This is why we are talking about innovative financing mechanisms because the current credit situation has been a constraint rather than an enabler to financing agriculture and it is not sustainable: farmers do not have access to credit and banks are not willing to finance agriculture. This we have to change. Often they are afraid of risk in agriculture, which frequently is perceived one and as a result commercial banks tend to lend to farmers at rates they are unable to afford. So if central banks were to lend to small holder farmers, it would need to be at a single digit interest rates. This is what we are pushing towards.

Secondly, we are developing a risk sharing facility in various countries and continentally. We are discussing one with the support of KfW, the German development bank and pushing that this should be at rates at which farmers and young people will afford to borrow, pay back and make a profit.

National agricultural banks, where feasible

Would the AfDB think of developing its own agricultural bank?
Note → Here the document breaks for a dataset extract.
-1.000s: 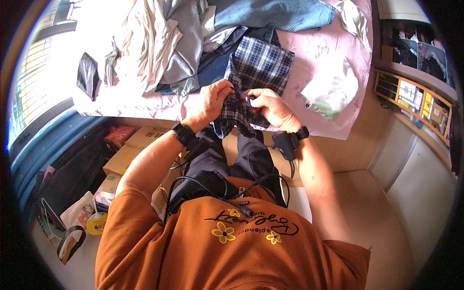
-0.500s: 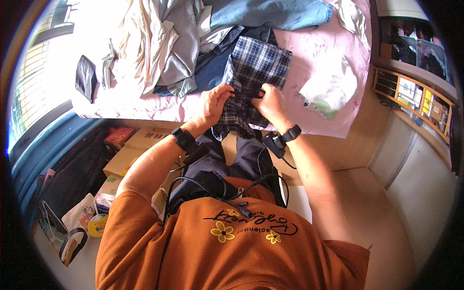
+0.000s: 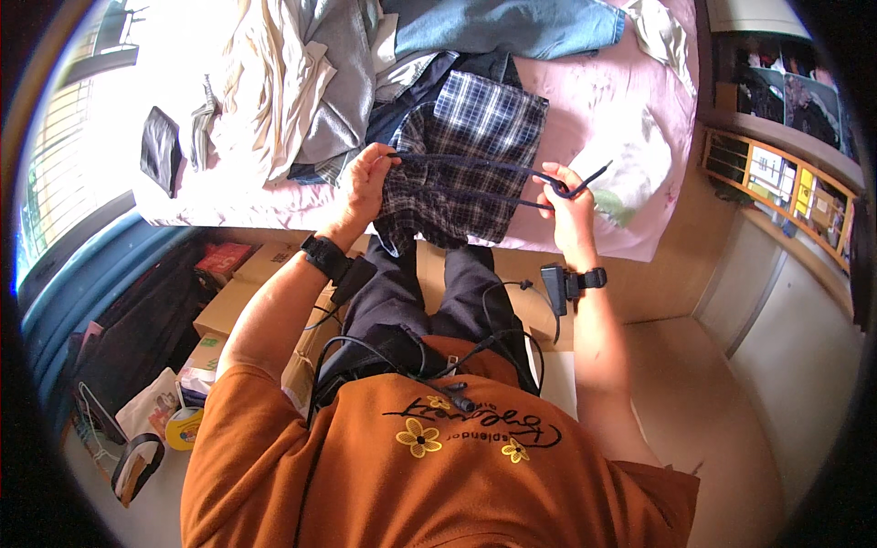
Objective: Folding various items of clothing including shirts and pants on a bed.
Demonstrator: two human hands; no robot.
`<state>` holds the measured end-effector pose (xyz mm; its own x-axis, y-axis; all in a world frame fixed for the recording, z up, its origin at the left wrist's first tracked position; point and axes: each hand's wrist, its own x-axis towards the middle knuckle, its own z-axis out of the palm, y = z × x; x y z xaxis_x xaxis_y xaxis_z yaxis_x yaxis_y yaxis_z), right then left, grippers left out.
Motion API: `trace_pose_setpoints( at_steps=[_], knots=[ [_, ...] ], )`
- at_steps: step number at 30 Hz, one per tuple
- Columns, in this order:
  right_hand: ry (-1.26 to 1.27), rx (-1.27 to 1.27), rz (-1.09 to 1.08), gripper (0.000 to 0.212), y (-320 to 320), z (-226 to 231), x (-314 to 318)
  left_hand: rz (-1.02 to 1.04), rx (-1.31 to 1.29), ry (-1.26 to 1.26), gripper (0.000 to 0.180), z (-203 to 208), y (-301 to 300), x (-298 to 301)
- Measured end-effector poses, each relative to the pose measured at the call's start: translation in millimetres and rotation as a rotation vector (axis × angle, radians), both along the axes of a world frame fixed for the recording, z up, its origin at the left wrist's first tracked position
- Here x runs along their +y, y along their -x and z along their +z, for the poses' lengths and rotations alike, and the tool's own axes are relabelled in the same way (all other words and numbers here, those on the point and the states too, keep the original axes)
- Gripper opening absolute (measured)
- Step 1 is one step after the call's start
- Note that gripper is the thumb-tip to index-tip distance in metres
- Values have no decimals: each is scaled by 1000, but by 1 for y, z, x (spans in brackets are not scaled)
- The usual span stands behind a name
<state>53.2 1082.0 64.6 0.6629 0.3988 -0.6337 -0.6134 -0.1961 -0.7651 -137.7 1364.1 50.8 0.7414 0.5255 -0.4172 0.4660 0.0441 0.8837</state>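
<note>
A dark blue drawstring cord (image 3: 475,163) is stretched between my two hands in two strands, above a plaid garment in navy and white (image 3: 489,119). My left hand (image 3: 365,190) pinches the cord at the left, beside the garment's left edge. My right hand (image 3: 572,212) is closed on the cord at the right, past the garment, and a loose cord end sticks out beyond its fingers. The plaid garment lies on the near edge of the pink-sheeted bed (image 3: 566,91), its lower part hanging toward my knees. Dark blue jeans (image 3: 388,119) lie partly under it.
Beige clothes (image 3: 274,100), a grey garment (image 3: 338,91) and light blue jeans (image 3: 512,26) lie across the bed. A white cloth (image 3: 630,155) is at the right. Cardboard boxes (image 3: 224,306) stand on the floor at left. A wooden rack (image 3: 776,183) stands at right.
My hands have moved apart, left hand leftward and right hand rightward, off the plaid garment. The cord is now drawn out between them. The garment lies flatter.
</note>
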Motion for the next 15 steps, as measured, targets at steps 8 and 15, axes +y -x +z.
trace_pose_setpoints(
  at_steps=[8,15],
  knots=[
    [-437,304,-502,27,-25,-11,-13,-70,-46,66,15,4,9,20],
    [-701,385,-264,23,-32,-1,-13,-146,23,96,15,15,-1,15]
  ],
)
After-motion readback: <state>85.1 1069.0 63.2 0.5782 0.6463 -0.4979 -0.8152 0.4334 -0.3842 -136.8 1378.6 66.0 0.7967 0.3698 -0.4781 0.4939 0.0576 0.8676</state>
No, the African Development Bank cannot develop its own agricultural bank because countries are developing their own. One of the elements of the Dakar Action Plan is for the African Development Bank to support,  where feasible (and that is not true of each country, we need to make sure there is a market, volumes, business), country agricultural  banks or reform the ones that exist to assist them perform better.
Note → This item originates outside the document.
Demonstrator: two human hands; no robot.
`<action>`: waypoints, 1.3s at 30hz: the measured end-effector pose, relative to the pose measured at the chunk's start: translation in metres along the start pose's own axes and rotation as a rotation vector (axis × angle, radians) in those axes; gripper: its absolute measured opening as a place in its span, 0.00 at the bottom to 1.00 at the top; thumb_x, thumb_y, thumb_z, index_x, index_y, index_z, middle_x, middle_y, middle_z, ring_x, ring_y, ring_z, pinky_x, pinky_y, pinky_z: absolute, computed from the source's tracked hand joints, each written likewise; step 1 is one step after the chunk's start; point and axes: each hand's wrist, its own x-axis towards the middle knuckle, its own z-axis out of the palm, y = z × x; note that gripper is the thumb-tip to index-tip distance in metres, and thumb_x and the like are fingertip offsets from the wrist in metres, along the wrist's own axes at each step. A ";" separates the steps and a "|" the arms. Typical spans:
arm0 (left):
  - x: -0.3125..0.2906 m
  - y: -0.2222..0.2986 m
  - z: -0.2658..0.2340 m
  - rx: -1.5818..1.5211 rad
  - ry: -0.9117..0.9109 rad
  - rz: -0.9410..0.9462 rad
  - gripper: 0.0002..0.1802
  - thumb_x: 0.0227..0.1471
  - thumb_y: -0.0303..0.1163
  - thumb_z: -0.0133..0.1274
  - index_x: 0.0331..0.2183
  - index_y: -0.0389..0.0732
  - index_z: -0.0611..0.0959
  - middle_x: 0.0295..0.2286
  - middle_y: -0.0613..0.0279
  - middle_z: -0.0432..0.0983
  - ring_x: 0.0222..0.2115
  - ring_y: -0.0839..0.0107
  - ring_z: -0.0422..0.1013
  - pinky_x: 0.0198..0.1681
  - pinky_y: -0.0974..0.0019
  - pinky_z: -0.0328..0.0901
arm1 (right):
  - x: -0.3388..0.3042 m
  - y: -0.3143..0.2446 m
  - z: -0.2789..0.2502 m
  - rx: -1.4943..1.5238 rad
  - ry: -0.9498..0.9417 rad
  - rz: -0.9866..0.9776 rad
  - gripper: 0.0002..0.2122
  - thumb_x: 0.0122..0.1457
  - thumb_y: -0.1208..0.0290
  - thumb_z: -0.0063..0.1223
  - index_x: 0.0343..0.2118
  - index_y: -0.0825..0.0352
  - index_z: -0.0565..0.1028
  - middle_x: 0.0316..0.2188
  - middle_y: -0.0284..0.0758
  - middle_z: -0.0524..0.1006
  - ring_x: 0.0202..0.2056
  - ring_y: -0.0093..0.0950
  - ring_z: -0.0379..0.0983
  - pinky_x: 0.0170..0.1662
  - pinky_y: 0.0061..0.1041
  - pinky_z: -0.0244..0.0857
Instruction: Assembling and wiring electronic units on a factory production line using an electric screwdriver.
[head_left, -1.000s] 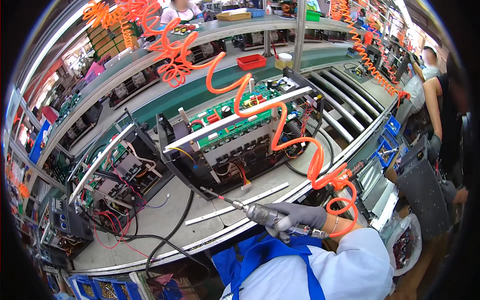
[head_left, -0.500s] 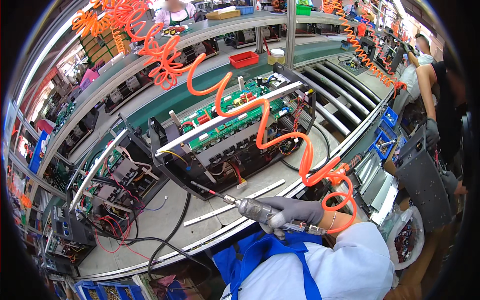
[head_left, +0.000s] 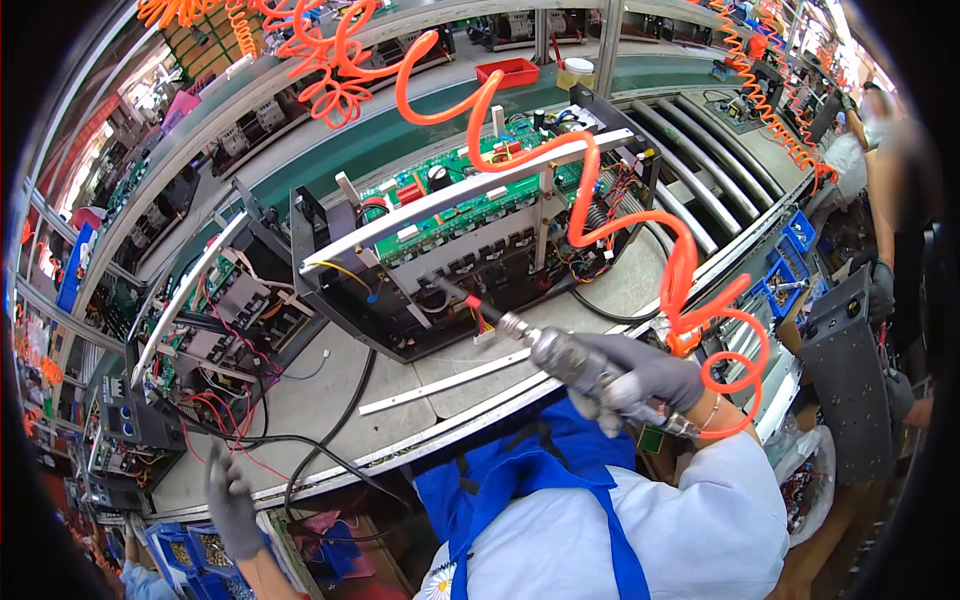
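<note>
My right hand point(head_left: 655, 372), in a grey glove, is closed around an air screwdriver point(head_left: 562, 354) with a clear-grey body. Its bit points up and left, in front of the open side of a dark metal chassis point(head_left: 350, 310); whether it touches anything there I cannot tell. A green circuit board point(head_left: 440, 215) lies along the top of the chassis, under a white bar point(head_left: 450, 200). My gloved left hand point(head_left: 235, 505) is raised at the lower left, fingers pointing up and apart, near blue bins point(head_left: 200, 570) of small metal parts. I see nothing held in it.
An orange coiled air hose point(head_left: 590, 190) hangs across the chassis to the screwdriver. A second unit point(head_left: 225, 310) stands at the left, with black cables before it. A white strip point(head_left: 440, 383) lies on the bench. Rollers point(head_left: 700, 170) lie beyond; a co-worker handles a dark panel point(head_left: 840, 360) at right.
My right hand has moved the screwdriver right and up, its bit now before the chassis opening. My left hand has come into view at the lower left. The view has shifted somewhat.
</note>
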 end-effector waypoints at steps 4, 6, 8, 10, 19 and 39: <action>0.000 -0.018 0.169 0.114 -0.387 -0.200 0.24 0.60 0.32 0.50 0.54 0.29 0.70 0.31 0.65 0.67 0.25 0.84 0.61 0.20 0.83 0.54 | -0.034 -0.004 -0.008 0.088 0.186 -0.169 0.41 0.41 0.54 0.66 0.57 0.72 0.63 0.27 0.39 0.74 0.19 0.24 0.73 0.23 0.26 0.73; 0.004 -0.014 0.252 0.224 -0.664 -0.264 0.23 0.57 0.32 0.50 0.51 0.27 0.73 0.31 0.62 0.70 0.23 0.82 0.62 0.22 0.81 0.55 | -0.050 -0.005 -0.017 0.134 0.260 -0.261 0.39 0.45 0.54 0.64 0.57 0.74 0.63 0.27 0.40 0.74 0.18 0.25 0.73 0.21 0.28 0.73; 0.004 -0.003 0.322 0.278 -0.908 -0.160 0.24 0.57 0.33 0.50 0.51 0.27 0.74 0.31 0.62 0.72 0.24 0.83 0.63 0.26 0.80 0.57 | -0.058 -0.012 -0.026 0.175 0.269 -0.261 0.39 0.47 0.55 0.62 0.58 0.74 0.60 0.27 0.40 0.74 0.18 0.25 0.73 0.21 0.26 0.75; 0.024 0.002 0.382 0.356 -1.061 -0.150 0.22 0.59 0.32 0.49 0.51 0.27 0.75 0.31 0.64 0.72 0.23 0.84 0.63 0.25 0.79 0.57 | -0.062 -0.017 -0.030 0.200 0.297 -0.286 0.37 0.49 0.58 0.59 0.59 0.75 0.60 0.27 0.39 0.73 0.18 0.24 0.73 0.22 0.25 0.75; 0.110 -0.044 0.527 0.454 -1.242 0.134 0.18 0.59 0.34 0.54 0.49 0.35 0.80 0.29 0.71 0.73 0.24 0.86 0.67 0.28 0.81 0.64 | -0.056 -0.022 -0.044 0.165 0.314 -0.260 0.32 0.51 0.60 0.57 0.56 0.74 0.62 0.26 0.41 0.74 0.19 0.25 0.73 0.22 0.26 0.77; 0.118 -0.068 0.533 0.731 -1.460 0.327 0.17 0.49 0.35 0.62 0.39 0.32 0.85 0.30 0.64 0.80 0.30 0.79 0.72 0.36 0.72 0.67 | -0.028 -0.027 -0.026 -0.399 0.687 -0.137 0.37 0.42 0.65 0.62 0.58 0.69 0.62 0.26 0.38 0.74 0.20 0.26 0.74 0.23 0.24 0.69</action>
For example, Malawi has approached us to help them set up one. We have provided for a feasibility study to ascertain if it is viable, and if affirmative, we will provide resources to get it operational. Tanzania has also requested assistance. Nigeria has one agricultural bank already, but it has not been functioning well. We provided them support to strengthen the institution and thereafter we can see how we can support them with resources to on-lend to farmers.

Does Côte d'Ivoire have this type of project ?

They have not approached us; probably this will be part of the dialogue we will be having with them. Ghana, of course, has a very big one and it is demand driven.

When the AfDB president talks about Africa feeding Africa, does this mean setting up some protectionism on agricultural imports ?

Clearly, this is not part of the discussion. I don't think the bank would do anything to distort the market. The Bank will work with others to help create a conducive environment to render our products competitive quality-wise to facilitate marketing to the EU and other markets. Since one cannot expect to produce poor quality produce and expect protection. We will push the issue of quality so that our products better compete, both domestically and internationally.

So the focus would be put more on crops to feed Africa than export?

No, exports would be part of it because the objective is to turn Africa into a net exporter, rather than a net importer which we are today.  First we need to respond to domestic demand in order to assist farmers to create more wealth and become more prosperous; opportunities for exports will be exploited.

The AfDB's Agriculture Department revisited

To conclude, I will come back to my first question : in your department, how have things changed ?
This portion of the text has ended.